Why: Rich caught four weak criteria in one session (2026-04-24) across T-NEW-02 / T-NEW-CL-05 / T-NEW-CL-06 / T-NEW-CL-02 scorecards. Pattern strong enough to codify. Weak criteria waste weight that should discriminate between genuinely different structural options.
The four observed weak-criteria patterns:
| # | Criterion | Why weak | Fix |
|---|---|---|---|
| 1 | Registry-bump amortisation | Amendments batch at wave close → one registry bump regardless of amendment count (per feedback_architecture_state_file_discipline). Criterion measures a cost that doesn’t exist. | Remove; redistribute weight |
| 2 | A-number-economy | A-## IDs are unbounded sequential integers. No scarcity. Lookup is O(1) by ID. Mature architectures have MORE amendments, not fewer. | Remove; redistribute |
| 3 | v6.6 design fidelity | Per feedback_v2_clean_break_from_v6_6, v2 is clean-break; literal-shape-preservation pulls against the point of v2. | Rename to “Improvement over v6.6” (measures quality of change, not preservation) |
| 4 | v6.6 migration path | v2 has no runtime dependency on v6.6 data; LL v1 migration is Year-2+; partner familiarity already covered by partner-facing-clarity. Double-counting + low-priority. | De-weight sharply (5→1) or remove |
How to identify a weak criterion during scorecard authoring:
- Scarcity test: does the criterion measure a resource that’s genuinely finite? (e.g., registry IDs are unbounded → scarcity criterion weak)

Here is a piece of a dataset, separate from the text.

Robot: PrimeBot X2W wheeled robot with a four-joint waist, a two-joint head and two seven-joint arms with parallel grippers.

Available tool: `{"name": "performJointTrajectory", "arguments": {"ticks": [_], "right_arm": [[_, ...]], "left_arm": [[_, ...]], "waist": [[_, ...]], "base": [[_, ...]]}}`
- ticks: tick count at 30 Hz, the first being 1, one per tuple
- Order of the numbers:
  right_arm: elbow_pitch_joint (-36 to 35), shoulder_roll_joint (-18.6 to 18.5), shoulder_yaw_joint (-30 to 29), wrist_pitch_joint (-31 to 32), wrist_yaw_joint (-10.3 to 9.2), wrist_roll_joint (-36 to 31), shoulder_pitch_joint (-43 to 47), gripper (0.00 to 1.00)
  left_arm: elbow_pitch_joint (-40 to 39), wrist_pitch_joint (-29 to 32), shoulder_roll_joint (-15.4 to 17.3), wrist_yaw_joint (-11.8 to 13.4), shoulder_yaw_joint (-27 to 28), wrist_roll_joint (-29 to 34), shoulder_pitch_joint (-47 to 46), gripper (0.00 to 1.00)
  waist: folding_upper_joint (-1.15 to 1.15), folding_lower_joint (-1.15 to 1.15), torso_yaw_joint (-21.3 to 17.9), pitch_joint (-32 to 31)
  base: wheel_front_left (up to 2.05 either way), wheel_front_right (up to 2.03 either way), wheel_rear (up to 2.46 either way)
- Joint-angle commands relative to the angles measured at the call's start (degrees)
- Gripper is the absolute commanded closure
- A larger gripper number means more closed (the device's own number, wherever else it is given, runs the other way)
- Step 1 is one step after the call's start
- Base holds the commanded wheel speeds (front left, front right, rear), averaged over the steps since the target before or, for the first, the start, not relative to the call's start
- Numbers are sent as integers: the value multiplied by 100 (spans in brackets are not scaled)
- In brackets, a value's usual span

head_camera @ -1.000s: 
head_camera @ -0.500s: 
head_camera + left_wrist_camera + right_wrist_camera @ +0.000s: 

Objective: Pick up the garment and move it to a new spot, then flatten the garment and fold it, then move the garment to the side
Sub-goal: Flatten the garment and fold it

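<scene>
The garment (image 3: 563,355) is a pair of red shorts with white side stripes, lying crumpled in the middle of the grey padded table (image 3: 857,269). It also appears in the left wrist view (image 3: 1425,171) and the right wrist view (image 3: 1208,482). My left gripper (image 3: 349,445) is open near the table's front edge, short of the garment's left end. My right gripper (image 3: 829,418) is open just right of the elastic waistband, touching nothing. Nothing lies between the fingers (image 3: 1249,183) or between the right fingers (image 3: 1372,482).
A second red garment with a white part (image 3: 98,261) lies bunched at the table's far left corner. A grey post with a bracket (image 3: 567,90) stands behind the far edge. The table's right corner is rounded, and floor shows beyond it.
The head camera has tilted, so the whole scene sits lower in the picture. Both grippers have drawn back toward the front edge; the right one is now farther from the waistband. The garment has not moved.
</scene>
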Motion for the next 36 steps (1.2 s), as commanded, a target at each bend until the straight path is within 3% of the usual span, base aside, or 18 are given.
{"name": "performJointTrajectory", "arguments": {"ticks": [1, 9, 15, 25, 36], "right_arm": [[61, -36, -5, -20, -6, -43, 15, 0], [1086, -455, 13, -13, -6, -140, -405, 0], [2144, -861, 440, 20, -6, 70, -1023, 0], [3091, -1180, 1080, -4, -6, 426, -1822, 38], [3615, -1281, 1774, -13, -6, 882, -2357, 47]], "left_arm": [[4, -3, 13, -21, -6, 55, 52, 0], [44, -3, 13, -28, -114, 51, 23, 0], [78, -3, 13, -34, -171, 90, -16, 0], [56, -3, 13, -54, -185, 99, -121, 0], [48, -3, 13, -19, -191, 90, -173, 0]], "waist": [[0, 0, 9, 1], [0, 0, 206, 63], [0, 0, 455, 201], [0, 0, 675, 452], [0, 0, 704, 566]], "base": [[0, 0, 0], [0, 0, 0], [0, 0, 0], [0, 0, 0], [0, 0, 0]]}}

- Clean-break test: does the criterion penalise deviation from v6.6 / legacy design? (per clean-break memory: should measure improvement, not preservation)
- Double-counting test: does another criterion measure the same thing? (e.g., partner-familiarity + partner-facing-clarity = same concern)

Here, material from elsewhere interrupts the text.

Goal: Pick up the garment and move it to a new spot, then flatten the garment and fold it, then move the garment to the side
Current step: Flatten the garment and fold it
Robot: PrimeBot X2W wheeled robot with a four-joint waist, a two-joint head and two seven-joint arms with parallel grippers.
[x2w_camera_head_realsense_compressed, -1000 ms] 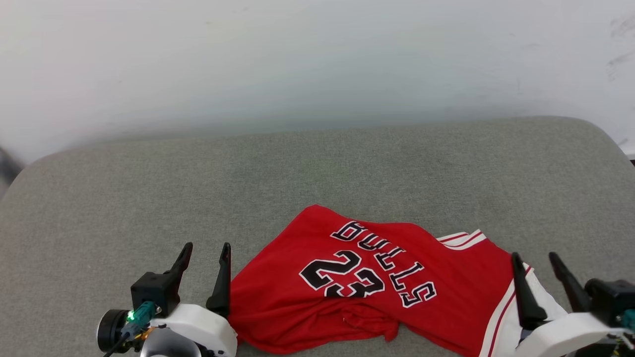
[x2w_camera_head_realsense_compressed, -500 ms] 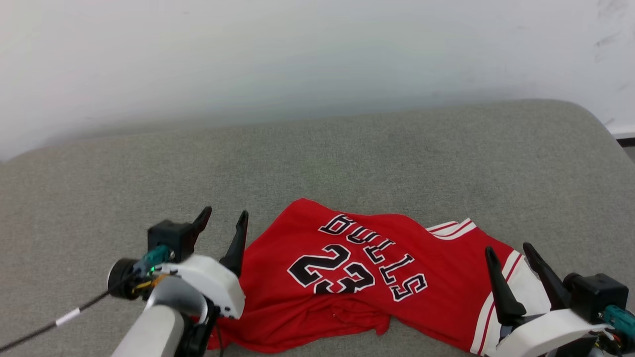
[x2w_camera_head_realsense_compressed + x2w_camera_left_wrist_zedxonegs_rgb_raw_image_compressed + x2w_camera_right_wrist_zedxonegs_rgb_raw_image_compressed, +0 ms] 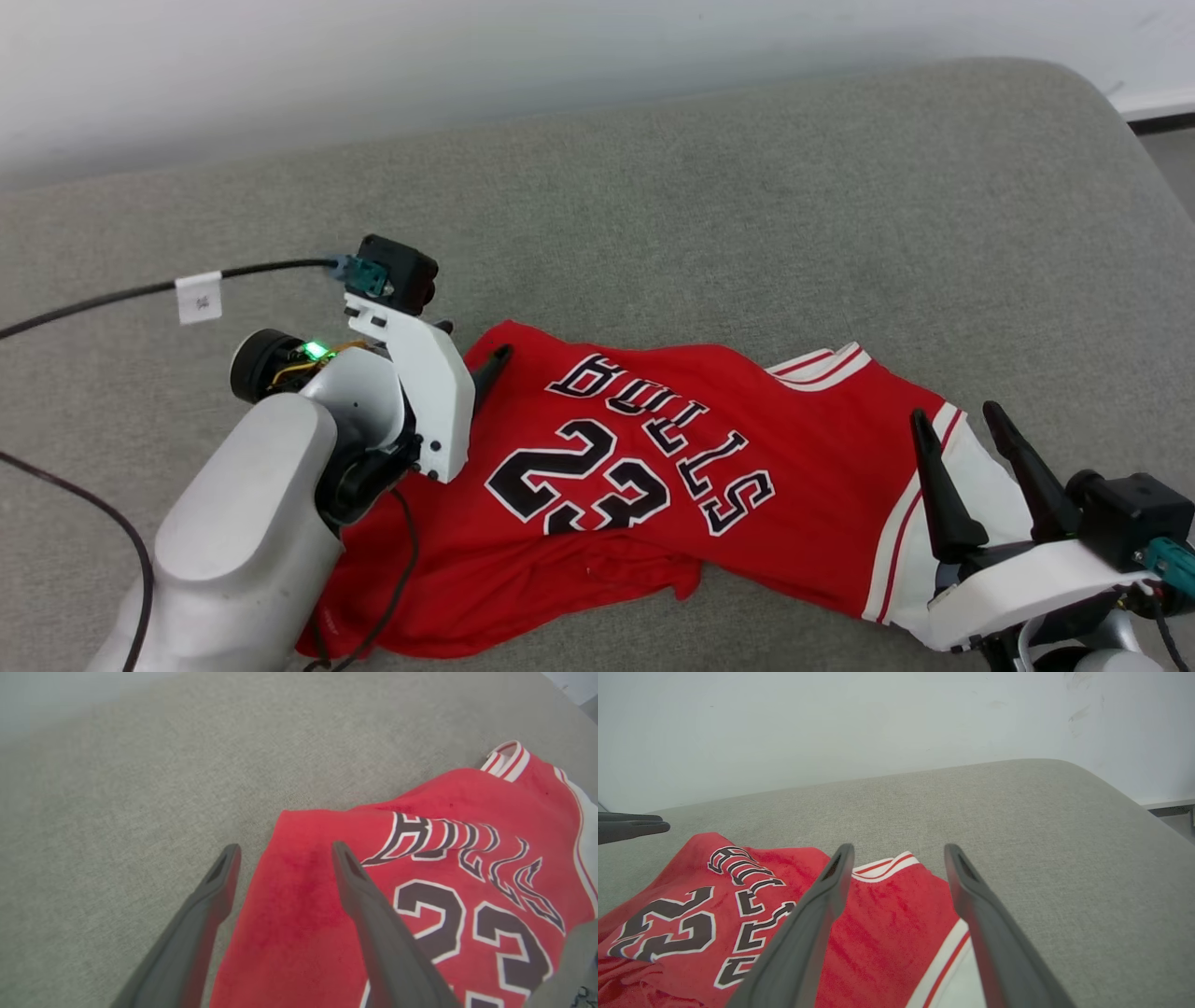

- Temporal-mismatch test: does the criterion measure a Year-2+ concern that shouldn’t drive Phase-1 decisions?
- Effect-size test: do the top 2-3 options score identically on this criterion? (non-discriminating → low utility)
What to do when a weak criterion is caught mid-scorecard:
- Be transparent with Rich — acknowledge the weak criterion openly; don’t hide behind the winner
- Show impact of removal — recompute top-2 options with criterion removed; does the winner change?
- Offer redistribution options — present 2-3 candidate redistributions to discriminating criteria
- Let Rich decide — preference between redistribution targets is a design-priority judgment
Session pattern observations:
- Weak criteria emerge more often in SD-level scorecards (sub-decisions) than in parent scorecards — parents have clearer structural contours; SDs risk over-specifying
- Weak criteria tend to cluster around “load” / “cost” / “preservation” framing — check these dimensions specifically
- Rich’s catch rate is high (4 wins in one session) — if he asks “explain criterion X”, there’s a good chance it’s weak
Cross-reference:
feedback_reframe_beats_reweight— related discipline; weak-criteria removal is a specific reframe typefeedback_architecture_state_file_discipline— establishes registry-bump-is-cheap principlefeedback_v2_clean_break_from_v6_6— establishes v6.6 is reference-only; fidelity-to-v6.6 pulls wrong direction
When this pattern does NOT apply:
- Criteria measuring genuine discriminating structural dimensions (atomic discipline, reversibility, standards alignment, etc.) are strong — keep at weight
- “Precedent consistency” is strong when a pattern has won multiple times — not weak even if it’s about past decisions
- “v1 design learning adoption” (renamed from v6.6 fidelity) is strong — measures whether v2 absorbs v6.6’s real-world learning
Applying forward: Check new scorecard criterion lists against the 5-test checklist before finalising scoring. Catching weak criteria at authoring time is better than catching them at review time.